* **Action item**: Read the data and repeat it in full, exactly.

* **Data in this exercise**:
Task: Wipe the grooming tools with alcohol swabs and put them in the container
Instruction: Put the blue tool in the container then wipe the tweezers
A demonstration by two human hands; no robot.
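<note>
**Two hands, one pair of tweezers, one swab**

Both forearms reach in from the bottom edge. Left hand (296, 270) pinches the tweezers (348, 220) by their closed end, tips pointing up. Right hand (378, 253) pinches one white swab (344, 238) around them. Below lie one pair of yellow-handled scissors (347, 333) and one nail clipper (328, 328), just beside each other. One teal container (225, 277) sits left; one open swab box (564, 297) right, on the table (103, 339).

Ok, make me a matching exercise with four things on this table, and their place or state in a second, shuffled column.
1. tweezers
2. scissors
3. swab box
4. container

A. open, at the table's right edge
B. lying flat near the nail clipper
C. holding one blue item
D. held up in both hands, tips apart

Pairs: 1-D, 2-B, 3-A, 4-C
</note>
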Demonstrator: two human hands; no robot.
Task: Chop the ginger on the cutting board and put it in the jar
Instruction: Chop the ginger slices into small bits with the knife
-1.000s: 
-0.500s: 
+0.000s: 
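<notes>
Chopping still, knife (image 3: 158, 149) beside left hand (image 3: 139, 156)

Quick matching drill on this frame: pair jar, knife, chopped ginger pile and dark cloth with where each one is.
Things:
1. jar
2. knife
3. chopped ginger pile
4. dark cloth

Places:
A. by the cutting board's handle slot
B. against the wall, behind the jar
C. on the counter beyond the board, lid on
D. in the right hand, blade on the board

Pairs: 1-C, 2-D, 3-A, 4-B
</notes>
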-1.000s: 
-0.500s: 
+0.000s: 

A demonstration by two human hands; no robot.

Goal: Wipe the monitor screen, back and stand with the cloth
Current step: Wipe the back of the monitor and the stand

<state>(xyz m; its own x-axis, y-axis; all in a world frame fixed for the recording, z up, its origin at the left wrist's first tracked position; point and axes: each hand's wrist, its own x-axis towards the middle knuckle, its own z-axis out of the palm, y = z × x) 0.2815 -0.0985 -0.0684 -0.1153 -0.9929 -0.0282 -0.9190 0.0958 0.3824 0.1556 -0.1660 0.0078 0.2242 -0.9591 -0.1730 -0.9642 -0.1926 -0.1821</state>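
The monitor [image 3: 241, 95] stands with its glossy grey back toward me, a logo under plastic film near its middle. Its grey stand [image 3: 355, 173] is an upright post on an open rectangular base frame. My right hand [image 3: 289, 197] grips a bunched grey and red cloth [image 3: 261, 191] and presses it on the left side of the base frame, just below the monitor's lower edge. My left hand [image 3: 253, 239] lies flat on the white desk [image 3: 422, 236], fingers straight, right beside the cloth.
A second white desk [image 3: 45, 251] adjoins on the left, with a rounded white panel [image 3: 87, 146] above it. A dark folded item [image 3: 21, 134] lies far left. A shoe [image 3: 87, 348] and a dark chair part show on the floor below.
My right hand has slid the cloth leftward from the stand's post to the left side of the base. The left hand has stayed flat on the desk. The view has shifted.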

* **Task solution**:
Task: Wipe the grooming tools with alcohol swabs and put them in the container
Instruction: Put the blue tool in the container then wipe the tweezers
A demonstration by two human hands; no robot.
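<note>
**Two hands, one pair of tweezers, one swab**

Both forearms reach in from the bottom edge. Left hand (296, 270) pinches the tweezers (348, 220) by their closed end, tips pointing up. Right hand (378, 253) pinches one white swab (344, 238) around them. Below lie one pair of yellow-handled scissors (347, 333) and one nail clipper (328, 328), just beside each other. One teal container (225, 277) sits left; one open swab box (564, 297) right, on the table (103, 339).

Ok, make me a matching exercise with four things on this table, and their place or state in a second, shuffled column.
1. tweezers
2. scissors
3. swab box
4. container

A. open, at the table's right edge
B. lying flat near the nail clipper
C. holding one blue item
D. held up in both hands, tips apart

Pairs: 1-D, 2-B, 3-A, 4-C
</note>
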Demonstrator: two human hands; no robot.
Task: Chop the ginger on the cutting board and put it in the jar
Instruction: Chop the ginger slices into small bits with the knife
-1.000s: 
-0.500s: 
+0.000s: 
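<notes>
Chopping still, knife (image 3: 158, 149) beside left hand (image 3: 139, 156)

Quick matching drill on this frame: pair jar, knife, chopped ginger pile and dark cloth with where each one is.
Things:
1. jar
2. knife
3. chopped ginger pile
4. dark cloth

Places:
A. by the cutting board's handle slot
B. against the wall, behind the jar
C. on the counter beyond the board, lid on
D. in the right hand, blade on the board

Pairs: 1-C, 2-D, 3-A, 4-B
</notes>
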-1.000s: 
-0.500s: 
+0.000s: 

A demonstration by two human hands; no robot.

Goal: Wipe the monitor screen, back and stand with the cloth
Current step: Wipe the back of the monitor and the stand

<state>(xyz m; its own x-axis, y-axis; all in a world frame fixed for the recording, z up, its origin at the left wrist's first tracked position; point and axes: each hand's wrist, its own x-axis towards the middle knuckle, its own z-axis out of the palm, y = z × x) 0.2815 -0.0985 -0.0684 -0.1153 -0.9929 -0.0282 -0.9190 0.0958 0.3824 0.1556 -0.1660 0.0078 0.2242 -0.9591 -0.1730 -0.9642 -0.1926 -0.1821</state>
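The monitor [image 3: 241, 95] stands with its glossy grey back toward me, a logo under plastic film near its middle. Its grey stand [image 3: 355, 173] is an upright post on an open rectangular base frame. My right hand [image 3: 289, 197] grips a bunched grey and red cloth [image 3: 261, 191] and presses it on the left side of the base frame, just below the monitor's lower edge. My left hand [image 3: 253, 239] lies flat on the white desk [image 3: 422, 236], fingers straight, right beside the cloth.
A second white desk [image 3: 45, 251] adjoins on the left, with a rounded white panel [image 3: 87, 146] above it. A dark folded item [image 3: 21, 134] lies far left. A shoe [image 3: 87, 348] and a dark chair part show on the floor below.
My right hand has slid the cloth leftward from the stand's post to the left side of the base. The left hand has stayed flat on the desk. The view has shifted.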

The exercise is done, with nothing more to add.